TASK TO CARRY OUT = Write out the listing below exactly, and omit any images you find in it.

COLLECTED MATERIAL =

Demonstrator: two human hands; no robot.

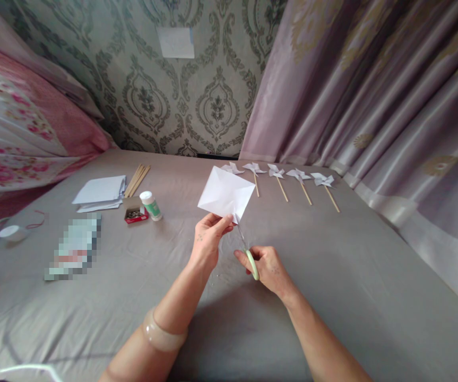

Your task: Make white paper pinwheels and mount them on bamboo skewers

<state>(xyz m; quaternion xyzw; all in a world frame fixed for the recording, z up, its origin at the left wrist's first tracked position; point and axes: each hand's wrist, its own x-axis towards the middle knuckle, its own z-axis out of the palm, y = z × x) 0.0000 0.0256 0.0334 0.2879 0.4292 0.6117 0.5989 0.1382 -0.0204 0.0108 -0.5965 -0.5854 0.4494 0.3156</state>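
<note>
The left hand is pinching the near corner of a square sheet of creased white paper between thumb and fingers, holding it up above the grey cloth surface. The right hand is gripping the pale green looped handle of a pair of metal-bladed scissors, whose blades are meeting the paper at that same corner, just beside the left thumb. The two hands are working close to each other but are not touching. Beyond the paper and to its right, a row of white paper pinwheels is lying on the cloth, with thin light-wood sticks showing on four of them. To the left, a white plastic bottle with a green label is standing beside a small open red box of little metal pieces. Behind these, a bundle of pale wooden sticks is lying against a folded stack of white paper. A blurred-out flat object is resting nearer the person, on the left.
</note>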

RESPONSE AREA =
Demonstrator: two human hands; no robot.


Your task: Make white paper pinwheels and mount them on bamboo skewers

<state>(xyz m; quaternion xyzw; all in a world frame fixed for the recording, z up, its origin at the left wrist's first tracked position; point and axes: each hand's wrist, its own x-axis towards the middle knuckle, its own z-axis out of the palm, y = z × x) 0.0000 0.0256 0.0334 0.2879 0.4292 0.6117 0.5989 0.1382 -0.0204 0.0108 -0.5965 -0.5854 0.4494 0.3156</state>
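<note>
The left hand is pinching the near corner of a square sheet of creased white paper between thumb and fingers, holding it up above the grey cloth surface. The right hand is gripping the pale green looped handle of a pair of metal-bladed scissors, whose blades are meeting the paper at that same corner, just beside the left thumb. The two hands are working close to each other but are not touching. Beyond the paper and to its right, a row of white paper pinwheels is lying on the cloth, with thin light-wood sticks showing on four of them. To the left, a white plastic bottle with a green label is standing beside a small open red box of little metal pieces. Behind these, a bundle of pale wooden sticks is lying against a folded stack of white paper. A blurred-out flat object is resting nearer the person, on the left.
</note>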

The exercise has been carried out completely.